A full, word-for-word copy of the listing below is needed; leave the images out of it.

### The data
###

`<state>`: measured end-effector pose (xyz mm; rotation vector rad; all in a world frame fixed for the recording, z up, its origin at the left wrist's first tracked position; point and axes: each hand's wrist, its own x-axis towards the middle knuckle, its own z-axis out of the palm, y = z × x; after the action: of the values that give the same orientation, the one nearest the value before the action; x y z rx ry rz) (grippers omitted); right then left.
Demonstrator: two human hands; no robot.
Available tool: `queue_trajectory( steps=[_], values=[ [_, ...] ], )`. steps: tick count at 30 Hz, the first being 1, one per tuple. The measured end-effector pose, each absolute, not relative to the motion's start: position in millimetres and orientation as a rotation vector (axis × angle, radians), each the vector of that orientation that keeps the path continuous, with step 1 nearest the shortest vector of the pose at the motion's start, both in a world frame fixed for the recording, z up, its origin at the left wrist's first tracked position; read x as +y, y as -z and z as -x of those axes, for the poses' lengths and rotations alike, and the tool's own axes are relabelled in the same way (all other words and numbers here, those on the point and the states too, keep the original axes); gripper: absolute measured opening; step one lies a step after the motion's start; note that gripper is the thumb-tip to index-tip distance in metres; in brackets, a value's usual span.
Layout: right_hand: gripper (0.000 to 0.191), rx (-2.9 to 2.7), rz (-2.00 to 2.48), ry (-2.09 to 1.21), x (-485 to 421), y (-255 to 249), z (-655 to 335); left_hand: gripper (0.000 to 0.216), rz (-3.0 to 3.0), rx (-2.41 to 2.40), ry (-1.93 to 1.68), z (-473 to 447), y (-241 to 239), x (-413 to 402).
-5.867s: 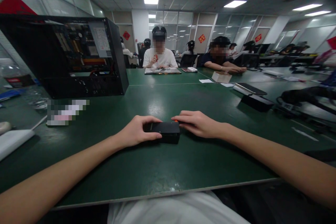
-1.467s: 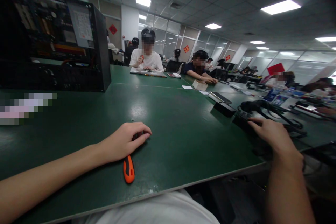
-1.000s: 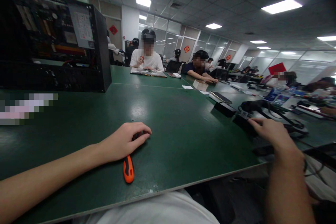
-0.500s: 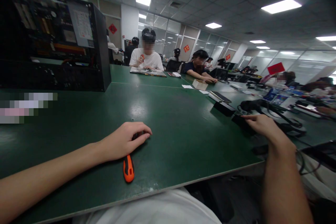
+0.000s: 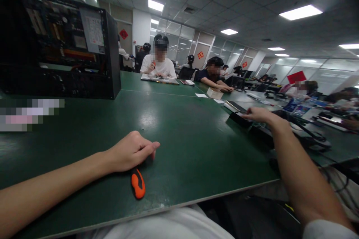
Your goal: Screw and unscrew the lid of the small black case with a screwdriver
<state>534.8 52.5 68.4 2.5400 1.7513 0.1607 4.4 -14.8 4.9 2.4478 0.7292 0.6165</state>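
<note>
My left hand (image 5: 133, 152) rests on the green table (image 5: 179, 149) with its fingers curled in. From under its palm sticks out the orange and black handle of a screwdriver (image 5: 138, 185), pointing toward me; the shaft is hidden under the hand. On the right, my right hand (image 5: 260, 115) reaches out over the black boxes, fingers together. Its fingertips are at the upper edge of a black box (image 5: 238, 120), close to a flat dark device (image 5: 235, 106). Whatever they may hold is too small to make out.
At the left stands an open black computer case (image 5: 112, 56). A small light box (image 5: 214, 93) and white papers (image 5: 201, 95) lie farther back. Black cables (image 5: 311, 129) are heaped beyond my right arm. Across the table, a co-worker in a white shirt (image 5: 148, 63) works on a flat panel (image 5: 159, 79).
My right hand has moved left and farther out, to the nearer black box. My left fingers have curled in more, and the screwdriver handle has turned and shifted slightly toward me.
</note>
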Motion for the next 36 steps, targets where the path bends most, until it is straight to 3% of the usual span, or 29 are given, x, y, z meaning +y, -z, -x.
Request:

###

### Your response
`<state>`: measured end-effector pose (xyz mm; rotation vector rad; all in a world frame fixed for the recording, z up, its origin at the left wrist's first tracked position; point and axes: each hand's wrist, its own x-axis towards the middle knuckle, its own z-axis out of the palm, y = z × x; after the action: of the values that give the same orientation, the one nearest the value before the action; x y z rx ry rz) (grippers omitted); right then left.
Demonstrator: two human hands; no robot.
Available tool: `queue_trajectory( steps=[_], values=[ [_, ...] ], )`. steps: tick count at 30 Hz, the first being 1, one per tuple. The measured end-effector pose, each absolute, not relative to the motion's start: position in millimetres and orientation as a rotation vector (axis × angle, radians), each the vector of that orientation that keeps the path continuous, with step 1 nearest the shortest vector of the pose at the motion's start, both in a world frame fixed for the recording, z up, its origin at the left wrist's first tracked position; read x as +y, y as -z and z as -x of those axes, for the poses' lengths and rotations alike, and the tool's own axes are relabelled in the same way (all other words and numbers here, those on the point and the states too, keep the original axes); gripper: absolute measured opening; step one lies a step after the motion's start; note that gripper is the thumb-tip to index-tip distance in metres; in brackets, a value's usual span.
Layout: right_hand: gripper (0.000 to 0.191), rx (-2.9 to 2.7), rz (-2.00 to 2.48), ry (-2.09 to 1.21), x (-485 to 421), y (-255 to 249), z (-655 to 335); left_hand: gripper (0.000 to 0.216), rz (-3.0 to 3.0), rx (-2.41 to 2.40), ry (-1.93 to 1.68), z (-473 to 447), y (-241 to 239), x (-413 to 402).
-5.867s: 
-1.467s: 
-1.000s: 
-0.500s: 
+0.000s: 
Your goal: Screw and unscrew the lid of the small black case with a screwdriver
<state>534.8 52.5 68.4 2.5400 1.7513 0.1607 4.4 -14.8 4.9 2.4478 0.7292 0.6165</state>
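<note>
My left hand (image 5: 133, 152) rests on the green table (image 5: 179, 149) with its fingers curled in. From under its palm sticks out the orange and black handle of a screwdriver (image 5: 138, 185), pointing toward me; the shaft is hidden under the hand. On the right, my right hand (image 5: 260, 115) reaches out over the black boxes, fingers together. Its fingertips are at the upper edge of a black box (image 5: 238, 120), close to a flat dark device (image 5: 235, 106). Whatever they may hold is too small to make out.
At the left stands an open black computer case (image 5: 112, 56). A small light box (image 5: 214, 93) and white papers (image 5: 201, 95) lie farther back. Black cables (image 5: 311, 129) are heaped beyond my right arm. Across the table, a co-worker in a white shirt (image 5: 148, 63) works on a flat panel (image 5: 159, 79).
My right hand has moved left and farther out, to the nearer black box. My left fingers have curled in more, and the screwdriver handle has turned and shifted slightly toward me.
</note>
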Motion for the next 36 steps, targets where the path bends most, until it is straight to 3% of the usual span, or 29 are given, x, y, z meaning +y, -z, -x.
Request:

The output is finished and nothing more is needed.